Institute of Robotics Planning and Control—— A comprehensive, professional platform for robotics/autonomous driving planning and control. A WeChat account with 40,000 subscribers. Click the blue text “Institute of Robotics Planning and Control” below the title to follow us for valuable and in-depth reading.
Introduction
Imagine driving at 70 miles per hour on a busy highway when a car suddenly cuts into your lane. In milliseconds, your brain processes visual information, tracks the moving vehicles, and decides whether to brake or steer. Now, imagine building a computer system that is faster, more accurate, and distraction-free.This is what my computer vision system achieves: a real-time collision avoidance system that can track multiple vehicles simultaneously and predict potential collisions before they occur. The system relies on two core computer vision technologies—object tracking and collision detection—but what do these terms actually mean in practice?
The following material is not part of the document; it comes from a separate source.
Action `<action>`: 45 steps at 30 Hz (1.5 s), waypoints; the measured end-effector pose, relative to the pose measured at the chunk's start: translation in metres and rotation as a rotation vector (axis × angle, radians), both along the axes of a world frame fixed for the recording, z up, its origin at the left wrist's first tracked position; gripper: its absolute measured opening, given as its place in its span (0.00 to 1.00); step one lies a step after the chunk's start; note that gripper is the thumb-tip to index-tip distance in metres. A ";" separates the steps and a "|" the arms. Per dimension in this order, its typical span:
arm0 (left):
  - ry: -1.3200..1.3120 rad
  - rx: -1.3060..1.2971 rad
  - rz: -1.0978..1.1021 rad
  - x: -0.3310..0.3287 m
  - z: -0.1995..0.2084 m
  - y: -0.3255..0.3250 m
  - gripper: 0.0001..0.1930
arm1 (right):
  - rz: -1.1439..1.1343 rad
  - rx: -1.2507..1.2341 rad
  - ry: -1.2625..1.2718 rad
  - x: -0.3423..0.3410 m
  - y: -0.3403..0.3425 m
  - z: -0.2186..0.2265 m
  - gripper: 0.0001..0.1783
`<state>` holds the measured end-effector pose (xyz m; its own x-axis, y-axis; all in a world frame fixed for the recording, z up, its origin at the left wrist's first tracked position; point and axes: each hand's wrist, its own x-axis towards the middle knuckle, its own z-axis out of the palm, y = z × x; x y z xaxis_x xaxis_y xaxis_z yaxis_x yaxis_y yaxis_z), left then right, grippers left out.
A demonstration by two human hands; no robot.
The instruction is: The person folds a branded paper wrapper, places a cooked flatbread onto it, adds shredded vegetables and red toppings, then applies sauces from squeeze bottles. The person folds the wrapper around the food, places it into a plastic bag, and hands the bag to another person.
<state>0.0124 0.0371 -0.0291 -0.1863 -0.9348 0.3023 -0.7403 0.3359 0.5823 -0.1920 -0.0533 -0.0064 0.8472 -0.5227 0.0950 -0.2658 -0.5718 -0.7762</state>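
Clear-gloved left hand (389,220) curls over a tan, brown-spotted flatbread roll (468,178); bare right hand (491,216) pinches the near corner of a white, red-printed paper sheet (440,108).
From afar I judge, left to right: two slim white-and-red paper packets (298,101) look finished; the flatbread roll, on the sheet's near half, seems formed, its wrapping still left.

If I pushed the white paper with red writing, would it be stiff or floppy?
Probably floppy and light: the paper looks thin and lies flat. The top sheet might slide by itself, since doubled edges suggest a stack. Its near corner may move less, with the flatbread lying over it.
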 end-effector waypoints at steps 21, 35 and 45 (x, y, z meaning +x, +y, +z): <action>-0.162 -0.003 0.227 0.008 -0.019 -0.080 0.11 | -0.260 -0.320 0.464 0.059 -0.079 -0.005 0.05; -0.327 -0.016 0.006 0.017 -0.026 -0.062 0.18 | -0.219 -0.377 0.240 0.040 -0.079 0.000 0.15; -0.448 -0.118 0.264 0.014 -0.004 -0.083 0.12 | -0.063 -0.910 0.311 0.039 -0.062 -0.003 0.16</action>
Object tracking refers to the process of tracking specific objects (such as cars, pedestrians, or cyclists) across a series of camera images. It’s like closely following a car while weaving through traffic, except the computer tracks multiple objects frame by frame simultaneously. In mass-produced autonomous vehicles, frames are typically captured at a frequency of 10 Hz (10 times per second) to balance safety requirements involving human reactions and computational limitations.
On the other hand, the collision detection system takes this tracking data and poses a critical question: “Based on the movement of these objects, will they collide with us?” These systems combine object tracking with physical calculations to predict potential accidents before they happen, giving the vehicle time to brake, steer, or alert the driver.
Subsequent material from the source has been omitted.